You are the dancing queen
Young and sweet, only seventeen
Dancing queen, feel the beat
From the tambourine, oh yeah

You can dance, you can jive
Having the time of your life
Ooh see that girl, watch that scene
Diggin' the dancing queen

You're a teaser, you turn 'em on
Leave 'em burning and then you're gone
Looking out for another, anyone will do
You're in the mood for a dance
And when you get the chance

You are the dancing queen
Young and sweet, only seventeen
Dancing queen, feel the beat
From the tambourine, oh yeah

You can dance, you can jive
Having the time of your life
Ooh see that girl, watch that scene
Diggin' the dancing queen
Diggin' the dancing queen

http://www.youtube.com/watch?v=REEl...

Sep-09-10
Premium Chessgames Member
  OBIT: For quotes about Petrosian, there is also Fischer's comment in game 31 of "My 60 Memorable Games": "Petrosian has a knack of snuffing out [attacking prospects] twenty moves before they even enter his opponent's head!"
Jan-11-11  k009ris: Hi
Did anyone notice that 21...Bf5! is much stronger then the rook check?
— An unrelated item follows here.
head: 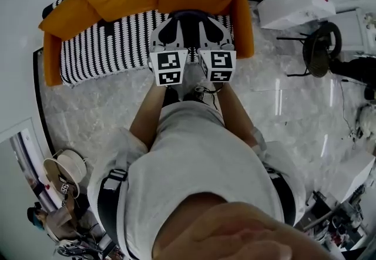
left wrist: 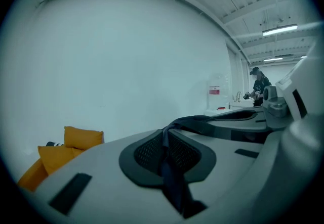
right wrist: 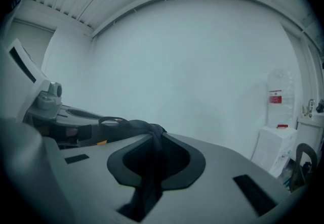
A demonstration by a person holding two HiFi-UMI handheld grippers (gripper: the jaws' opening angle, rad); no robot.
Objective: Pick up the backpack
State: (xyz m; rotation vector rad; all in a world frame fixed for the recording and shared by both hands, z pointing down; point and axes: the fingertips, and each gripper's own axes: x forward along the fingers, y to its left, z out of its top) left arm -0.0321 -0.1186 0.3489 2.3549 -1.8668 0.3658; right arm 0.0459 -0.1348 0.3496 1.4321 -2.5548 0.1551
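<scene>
**Head view:** The white left gripper (head: 174, 21) and the white right gripper (head: 204, 21) are side by side at the front of the orange cushioned sofa (head: 244, 24). Both are over its black-and-white striped cover (head: 100, 47). A dark fabric backpack strap (head: 188, 13) arcs between their tips, above the sofa seat. The backpack's body cannot be made out.

**Left gripper view:** The jaws are nearly closed and pinch the strap. From there the strap runs up and across towards the right gripper. The sofa's orange cushions sit low at the left.

**Right gripper view:** The jaws are likewise nearly closed and clamped on the same strap, which leads off towards the left gripper.
</scene>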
The idea is to play Qh4 and Rc8...it all falls apart much faster then in the game. Still after Rf1+ the bind is complete.
May-11-12  LoveThatJoker: Guess-the-Move Final Score:

B Andersen vs Petrosian, 1960.
YOU ARE PLAYING THE ROLE OF PETROSIAN.
Your score: 43 (par = 37)

LTJ

Mar-29-19
Premium Chessgames Member
  plang: Playing on the queenside with 12 Rc1 and 13 Nd1 is a bit unusual; more thematic is the immediate 12 g4. Since White intends to exchange on c4 when the knight arrives there 16 Bd3?! is a waste of time. 28..Rxb2! would have won immediately too.
Oct-07-21
Premium Chessgames Member
  kingscrusher: Very energetic game by Petrosian indeed. It seems he is kind of proving his own style in reverse logic terms. I feel he does playing around with logic generally.

As White in the Saemich, there are game examples where he suppressed counterplay. E.g. Petrosian vs Lokvenc, 1958

Here he is maximising counterplay with the black pieces as a kind of proof that White should have played a counterplay-reduction style - and this is what happens when you don't stop opponent's counterplay!.